__YOUR OBJECTIVE__
Copy out exactly the stretch of the listing below that begins at the line containing "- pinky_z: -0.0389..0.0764" and ends at the line containing "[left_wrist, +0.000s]", and copy nothing outside it.

═════ DATASET SECTION

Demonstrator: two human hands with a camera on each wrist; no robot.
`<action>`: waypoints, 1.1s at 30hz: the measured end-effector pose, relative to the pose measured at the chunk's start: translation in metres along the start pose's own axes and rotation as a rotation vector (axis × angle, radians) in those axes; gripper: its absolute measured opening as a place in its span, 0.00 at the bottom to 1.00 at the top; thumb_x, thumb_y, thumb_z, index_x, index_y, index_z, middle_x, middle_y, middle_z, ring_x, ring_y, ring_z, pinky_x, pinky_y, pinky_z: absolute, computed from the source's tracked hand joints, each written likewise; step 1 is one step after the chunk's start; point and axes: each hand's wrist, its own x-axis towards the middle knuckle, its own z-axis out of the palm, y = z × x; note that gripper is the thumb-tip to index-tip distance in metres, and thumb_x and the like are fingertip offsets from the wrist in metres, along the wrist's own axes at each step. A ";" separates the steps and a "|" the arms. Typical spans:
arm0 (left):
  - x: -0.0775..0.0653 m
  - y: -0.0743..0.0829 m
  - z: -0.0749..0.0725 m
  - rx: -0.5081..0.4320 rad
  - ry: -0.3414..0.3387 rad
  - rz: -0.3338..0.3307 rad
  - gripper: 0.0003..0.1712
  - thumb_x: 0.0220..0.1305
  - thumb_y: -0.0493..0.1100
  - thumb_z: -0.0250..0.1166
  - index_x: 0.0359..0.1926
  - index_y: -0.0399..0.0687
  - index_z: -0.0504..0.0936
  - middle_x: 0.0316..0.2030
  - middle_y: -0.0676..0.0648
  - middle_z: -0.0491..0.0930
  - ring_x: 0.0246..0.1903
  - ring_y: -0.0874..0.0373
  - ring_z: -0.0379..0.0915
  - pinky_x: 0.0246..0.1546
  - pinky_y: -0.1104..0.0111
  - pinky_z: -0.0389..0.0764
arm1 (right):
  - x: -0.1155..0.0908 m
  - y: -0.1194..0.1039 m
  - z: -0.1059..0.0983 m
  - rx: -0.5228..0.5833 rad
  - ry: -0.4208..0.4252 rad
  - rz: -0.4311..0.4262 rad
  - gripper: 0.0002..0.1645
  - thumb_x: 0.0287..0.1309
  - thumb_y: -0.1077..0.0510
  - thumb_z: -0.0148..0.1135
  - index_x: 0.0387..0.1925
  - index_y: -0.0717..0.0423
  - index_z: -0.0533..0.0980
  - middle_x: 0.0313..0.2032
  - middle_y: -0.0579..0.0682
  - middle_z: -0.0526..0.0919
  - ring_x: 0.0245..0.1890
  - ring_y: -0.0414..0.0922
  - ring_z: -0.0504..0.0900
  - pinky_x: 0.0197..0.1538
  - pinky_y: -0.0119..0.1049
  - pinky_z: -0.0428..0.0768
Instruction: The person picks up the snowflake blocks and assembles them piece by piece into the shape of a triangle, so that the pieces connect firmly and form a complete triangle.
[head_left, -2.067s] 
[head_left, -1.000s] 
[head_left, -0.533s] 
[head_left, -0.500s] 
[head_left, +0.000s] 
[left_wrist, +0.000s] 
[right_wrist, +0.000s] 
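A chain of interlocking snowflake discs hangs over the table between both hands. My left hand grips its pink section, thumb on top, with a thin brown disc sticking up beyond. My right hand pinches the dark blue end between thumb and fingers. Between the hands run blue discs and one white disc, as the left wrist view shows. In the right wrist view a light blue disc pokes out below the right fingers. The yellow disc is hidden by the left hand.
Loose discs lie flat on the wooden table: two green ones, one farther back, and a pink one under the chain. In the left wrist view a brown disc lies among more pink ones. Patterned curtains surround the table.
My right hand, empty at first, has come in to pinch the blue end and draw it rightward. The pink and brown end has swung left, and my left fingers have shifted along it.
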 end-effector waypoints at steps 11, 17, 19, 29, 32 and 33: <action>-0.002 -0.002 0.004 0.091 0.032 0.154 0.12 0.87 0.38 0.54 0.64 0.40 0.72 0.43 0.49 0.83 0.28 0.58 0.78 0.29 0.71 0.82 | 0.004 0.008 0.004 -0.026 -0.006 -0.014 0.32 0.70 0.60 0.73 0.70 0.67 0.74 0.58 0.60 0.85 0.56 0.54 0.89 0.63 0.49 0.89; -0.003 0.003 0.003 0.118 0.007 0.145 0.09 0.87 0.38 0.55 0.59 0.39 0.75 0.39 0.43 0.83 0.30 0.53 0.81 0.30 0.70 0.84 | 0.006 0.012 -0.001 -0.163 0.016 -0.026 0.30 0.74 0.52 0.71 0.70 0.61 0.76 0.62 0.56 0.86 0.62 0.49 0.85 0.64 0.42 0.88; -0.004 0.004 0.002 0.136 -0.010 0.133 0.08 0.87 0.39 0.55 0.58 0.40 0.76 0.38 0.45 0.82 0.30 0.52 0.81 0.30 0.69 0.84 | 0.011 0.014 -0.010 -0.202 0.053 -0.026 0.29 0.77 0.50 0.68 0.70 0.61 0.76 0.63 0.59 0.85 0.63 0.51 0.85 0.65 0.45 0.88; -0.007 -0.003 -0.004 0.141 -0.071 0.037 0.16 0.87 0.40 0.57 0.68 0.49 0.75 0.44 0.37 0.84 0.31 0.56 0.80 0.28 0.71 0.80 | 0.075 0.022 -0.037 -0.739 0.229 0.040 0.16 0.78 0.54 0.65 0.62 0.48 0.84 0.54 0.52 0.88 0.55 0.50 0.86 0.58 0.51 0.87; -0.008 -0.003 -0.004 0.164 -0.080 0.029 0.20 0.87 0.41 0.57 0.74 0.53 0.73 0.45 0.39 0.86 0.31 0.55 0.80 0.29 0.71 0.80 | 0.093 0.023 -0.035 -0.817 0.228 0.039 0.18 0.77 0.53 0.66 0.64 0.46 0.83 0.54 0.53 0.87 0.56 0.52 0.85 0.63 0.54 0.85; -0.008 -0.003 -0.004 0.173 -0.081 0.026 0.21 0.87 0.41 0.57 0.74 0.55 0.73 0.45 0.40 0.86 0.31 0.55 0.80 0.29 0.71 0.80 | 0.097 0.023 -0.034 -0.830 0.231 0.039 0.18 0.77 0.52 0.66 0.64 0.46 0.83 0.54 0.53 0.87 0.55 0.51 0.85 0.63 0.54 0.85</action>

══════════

__EXPECTED ANSWER__
  - pinky_z: -0.0389..0.0764
arm1 (right):
  - x: -0.1155..0.0908 m
  - y: -0.1194..0.1039 m
  - z: -0.1059..0.0983 m
  - rx: -0.5228..0.5833 rad
  - ry: -0.4208..0.4252 rad
  - rz: -0.4311..0.4262 rad
  - gripper: 0.0002..0.1645
  - thumb_x: 0.0287..0.1309
  - thumb_y: -0.1077..0.0510
  - thumb_z: -0.0148..0.1135
  - index_x: 0.0387..0.1925
  - index_y: -0.0717..0.0423
  - index_z: -0.0533..0.0980
  - middle_x: 0.0313..0.2032
  - middle_y: -0.0579..0.0682
  - middle_z: -0.0526..0.0919
  - ring_x: 0.0245..0.1890
  - ring_y: -0.0414..0.0922
  - ring_z: -0.0504..0.0900
  - pinky_x: 0.0197..0.1538
  - pinky_y: -0.0119..0.1049
  - pinky_z: -0.0428..0.0768
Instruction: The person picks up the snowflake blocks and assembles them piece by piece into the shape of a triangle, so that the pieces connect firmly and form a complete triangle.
[head_left, -2.067s] 
[head_left, -1.000s] 
[head_left, -0.533s] 
[head_left, -0.500s] 
[head_left, +0.000s] 
[left_wrist, +0.000s] 

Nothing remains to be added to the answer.